• EXERCISE REQUIREMENTS
Copy each line below holding "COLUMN".

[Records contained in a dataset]
"""

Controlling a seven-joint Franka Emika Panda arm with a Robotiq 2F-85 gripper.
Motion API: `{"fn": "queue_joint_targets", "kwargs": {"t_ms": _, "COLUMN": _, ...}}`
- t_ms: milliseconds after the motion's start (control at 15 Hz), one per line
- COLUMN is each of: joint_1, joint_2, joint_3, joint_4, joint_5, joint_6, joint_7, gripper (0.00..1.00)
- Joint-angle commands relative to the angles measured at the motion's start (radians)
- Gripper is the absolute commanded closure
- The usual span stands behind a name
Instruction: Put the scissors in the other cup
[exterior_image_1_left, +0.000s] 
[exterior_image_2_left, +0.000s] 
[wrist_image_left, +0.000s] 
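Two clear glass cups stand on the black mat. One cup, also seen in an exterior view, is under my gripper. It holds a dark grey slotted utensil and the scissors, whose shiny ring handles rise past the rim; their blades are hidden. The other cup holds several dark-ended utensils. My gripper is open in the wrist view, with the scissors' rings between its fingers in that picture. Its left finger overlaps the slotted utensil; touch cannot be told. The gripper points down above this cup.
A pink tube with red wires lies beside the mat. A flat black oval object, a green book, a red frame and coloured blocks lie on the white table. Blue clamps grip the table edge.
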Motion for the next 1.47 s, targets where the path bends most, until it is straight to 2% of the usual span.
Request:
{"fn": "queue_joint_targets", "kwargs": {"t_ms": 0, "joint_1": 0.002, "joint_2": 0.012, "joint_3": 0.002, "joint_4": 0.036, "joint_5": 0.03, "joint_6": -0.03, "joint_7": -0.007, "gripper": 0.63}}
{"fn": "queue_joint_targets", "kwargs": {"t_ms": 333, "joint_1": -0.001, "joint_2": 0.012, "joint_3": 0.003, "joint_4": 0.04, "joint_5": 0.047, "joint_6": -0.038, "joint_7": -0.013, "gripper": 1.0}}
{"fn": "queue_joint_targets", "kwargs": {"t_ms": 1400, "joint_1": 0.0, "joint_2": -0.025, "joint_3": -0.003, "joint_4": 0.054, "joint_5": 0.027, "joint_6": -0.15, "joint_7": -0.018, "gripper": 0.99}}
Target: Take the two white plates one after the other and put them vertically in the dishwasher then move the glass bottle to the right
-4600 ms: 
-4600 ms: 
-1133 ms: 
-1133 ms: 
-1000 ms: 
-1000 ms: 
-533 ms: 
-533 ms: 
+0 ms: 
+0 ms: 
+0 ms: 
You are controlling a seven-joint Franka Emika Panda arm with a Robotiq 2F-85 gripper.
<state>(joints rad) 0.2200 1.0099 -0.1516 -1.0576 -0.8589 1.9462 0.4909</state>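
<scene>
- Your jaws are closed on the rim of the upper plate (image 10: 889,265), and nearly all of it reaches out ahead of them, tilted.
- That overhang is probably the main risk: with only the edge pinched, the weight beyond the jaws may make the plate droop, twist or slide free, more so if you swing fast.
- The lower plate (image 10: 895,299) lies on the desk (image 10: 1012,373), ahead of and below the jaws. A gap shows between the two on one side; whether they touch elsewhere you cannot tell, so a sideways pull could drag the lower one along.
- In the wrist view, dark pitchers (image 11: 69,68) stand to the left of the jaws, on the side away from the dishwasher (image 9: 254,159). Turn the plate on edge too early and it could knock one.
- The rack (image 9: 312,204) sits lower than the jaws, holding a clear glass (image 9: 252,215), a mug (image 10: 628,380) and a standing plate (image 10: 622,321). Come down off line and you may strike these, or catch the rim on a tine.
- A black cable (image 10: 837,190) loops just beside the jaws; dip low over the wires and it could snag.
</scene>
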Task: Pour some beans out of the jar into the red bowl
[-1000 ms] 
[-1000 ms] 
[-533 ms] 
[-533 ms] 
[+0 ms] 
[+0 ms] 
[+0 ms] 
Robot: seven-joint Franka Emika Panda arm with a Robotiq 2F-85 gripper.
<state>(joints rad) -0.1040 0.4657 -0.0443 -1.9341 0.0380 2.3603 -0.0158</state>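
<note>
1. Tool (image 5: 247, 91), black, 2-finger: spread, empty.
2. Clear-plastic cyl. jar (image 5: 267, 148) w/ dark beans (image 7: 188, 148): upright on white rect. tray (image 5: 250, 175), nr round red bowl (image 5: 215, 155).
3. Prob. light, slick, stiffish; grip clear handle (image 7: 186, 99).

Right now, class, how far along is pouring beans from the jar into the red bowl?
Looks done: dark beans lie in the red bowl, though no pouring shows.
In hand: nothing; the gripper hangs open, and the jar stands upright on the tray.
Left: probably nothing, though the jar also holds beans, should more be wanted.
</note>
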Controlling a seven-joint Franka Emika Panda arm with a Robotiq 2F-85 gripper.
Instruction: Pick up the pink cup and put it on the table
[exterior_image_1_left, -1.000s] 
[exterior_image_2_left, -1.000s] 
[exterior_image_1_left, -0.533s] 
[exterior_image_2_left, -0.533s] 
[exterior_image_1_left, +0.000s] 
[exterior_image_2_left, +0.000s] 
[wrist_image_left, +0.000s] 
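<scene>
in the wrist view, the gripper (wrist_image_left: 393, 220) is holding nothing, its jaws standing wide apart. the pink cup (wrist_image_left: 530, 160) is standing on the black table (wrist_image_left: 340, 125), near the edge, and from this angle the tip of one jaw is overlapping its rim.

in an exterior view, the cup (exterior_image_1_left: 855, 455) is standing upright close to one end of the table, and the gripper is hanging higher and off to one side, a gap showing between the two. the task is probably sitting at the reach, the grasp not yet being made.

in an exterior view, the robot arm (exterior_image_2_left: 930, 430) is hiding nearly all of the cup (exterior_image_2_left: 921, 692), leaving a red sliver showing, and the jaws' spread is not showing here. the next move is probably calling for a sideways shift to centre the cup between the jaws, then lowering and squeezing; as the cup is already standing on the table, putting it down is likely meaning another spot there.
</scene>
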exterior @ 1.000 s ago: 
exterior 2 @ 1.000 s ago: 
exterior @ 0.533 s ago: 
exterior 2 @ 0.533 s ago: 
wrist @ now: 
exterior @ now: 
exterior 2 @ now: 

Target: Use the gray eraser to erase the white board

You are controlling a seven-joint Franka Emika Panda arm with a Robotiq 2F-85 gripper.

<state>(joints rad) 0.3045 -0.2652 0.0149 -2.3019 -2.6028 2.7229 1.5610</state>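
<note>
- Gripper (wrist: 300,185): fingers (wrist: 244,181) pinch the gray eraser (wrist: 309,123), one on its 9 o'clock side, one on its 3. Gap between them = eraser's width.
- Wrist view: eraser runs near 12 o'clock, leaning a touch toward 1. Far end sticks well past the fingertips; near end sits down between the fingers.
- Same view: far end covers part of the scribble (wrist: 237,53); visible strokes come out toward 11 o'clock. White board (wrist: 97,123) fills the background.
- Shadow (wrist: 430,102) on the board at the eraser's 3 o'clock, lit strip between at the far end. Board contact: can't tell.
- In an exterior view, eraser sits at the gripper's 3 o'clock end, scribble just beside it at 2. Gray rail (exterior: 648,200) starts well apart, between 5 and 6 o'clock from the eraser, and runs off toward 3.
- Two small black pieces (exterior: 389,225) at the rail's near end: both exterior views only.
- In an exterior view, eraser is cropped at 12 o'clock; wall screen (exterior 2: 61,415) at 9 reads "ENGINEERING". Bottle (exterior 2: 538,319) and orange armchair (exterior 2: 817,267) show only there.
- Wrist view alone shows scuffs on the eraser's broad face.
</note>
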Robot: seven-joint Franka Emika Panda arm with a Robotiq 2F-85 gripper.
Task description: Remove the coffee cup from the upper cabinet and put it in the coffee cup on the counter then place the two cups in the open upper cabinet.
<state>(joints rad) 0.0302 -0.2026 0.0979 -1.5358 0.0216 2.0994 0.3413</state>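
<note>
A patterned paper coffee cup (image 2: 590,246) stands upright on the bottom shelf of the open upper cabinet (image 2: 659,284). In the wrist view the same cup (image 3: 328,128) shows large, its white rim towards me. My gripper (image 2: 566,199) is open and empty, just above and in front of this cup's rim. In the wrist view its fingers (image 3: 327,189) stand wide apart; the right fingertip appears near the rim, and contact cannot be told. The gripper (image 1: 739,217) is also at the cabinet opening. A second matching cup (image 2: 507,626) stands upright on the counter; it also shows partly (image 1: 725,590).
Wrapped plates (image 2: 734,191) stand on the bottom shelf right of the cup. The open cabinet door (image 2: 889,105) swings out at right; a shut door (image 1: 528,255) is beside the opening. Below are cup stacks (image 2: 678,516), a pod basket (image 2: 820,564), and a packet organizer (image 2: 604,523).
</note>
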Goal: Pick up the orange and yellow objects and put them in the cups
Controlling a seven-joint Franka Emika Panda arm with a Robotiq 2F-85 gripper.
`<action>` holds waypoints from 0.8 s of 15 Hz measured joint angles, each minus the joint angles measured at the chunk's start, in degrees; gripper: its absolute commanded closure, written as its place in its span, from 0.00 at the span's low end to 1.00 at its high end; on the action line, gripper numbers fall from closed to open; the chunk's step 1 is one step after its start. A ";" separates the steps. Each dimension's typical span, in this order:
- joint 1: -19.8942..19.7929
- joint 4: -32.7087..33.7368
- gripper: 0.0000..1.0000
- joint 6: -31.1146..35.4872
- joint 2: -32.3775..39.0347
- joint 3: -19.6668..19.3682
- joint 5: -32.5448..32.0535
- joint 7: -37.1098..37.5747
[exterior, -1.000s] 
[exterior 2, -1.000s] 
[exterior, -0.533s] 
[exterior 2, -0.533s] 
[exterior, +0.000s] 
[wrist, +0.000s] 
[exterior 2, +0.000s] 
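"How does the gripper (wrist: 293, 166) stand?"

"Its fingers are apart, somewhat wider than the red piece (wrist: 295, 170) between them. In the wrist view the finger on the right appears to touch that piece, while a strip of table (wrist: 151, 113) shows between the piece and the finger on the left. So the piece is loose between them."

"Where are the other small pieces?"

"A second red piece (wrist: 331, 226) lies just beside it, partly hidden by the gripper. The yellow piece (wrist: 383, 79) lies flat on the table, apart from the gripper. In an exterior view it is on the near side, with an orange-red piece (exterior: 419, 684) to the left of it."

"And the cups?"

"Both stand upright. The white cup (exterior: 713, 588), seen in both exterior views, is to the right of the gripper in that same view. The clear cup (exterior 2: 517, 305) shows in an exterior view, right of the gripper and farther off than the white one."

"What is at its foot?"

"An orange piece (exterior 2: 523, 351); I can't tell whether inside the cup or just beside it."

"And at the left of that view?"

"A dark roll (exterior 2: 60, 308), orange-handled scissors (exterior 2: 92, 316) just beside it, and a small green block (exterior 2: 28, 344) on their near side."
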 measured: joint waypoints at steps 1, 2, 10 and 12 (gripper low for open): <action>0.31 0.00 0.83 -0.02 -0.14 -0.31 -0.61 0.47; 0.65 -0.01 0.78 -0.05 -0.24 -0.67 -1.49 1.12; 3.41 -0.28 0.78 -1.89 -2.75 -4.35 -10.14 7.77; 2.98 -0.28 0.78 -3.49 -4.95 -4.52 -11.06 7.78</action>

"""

• ANSWER SECTION
Motion API: `{"fn": "queue_joint_targets", "kwargs": {"t_ms": _, "COLUMN": _, ...}}`
- COLUMN is each of: joint_1, joint_2, joint_3, joint_4, joint_5, joint_6, joint_7, gripper (0.00..1.00)

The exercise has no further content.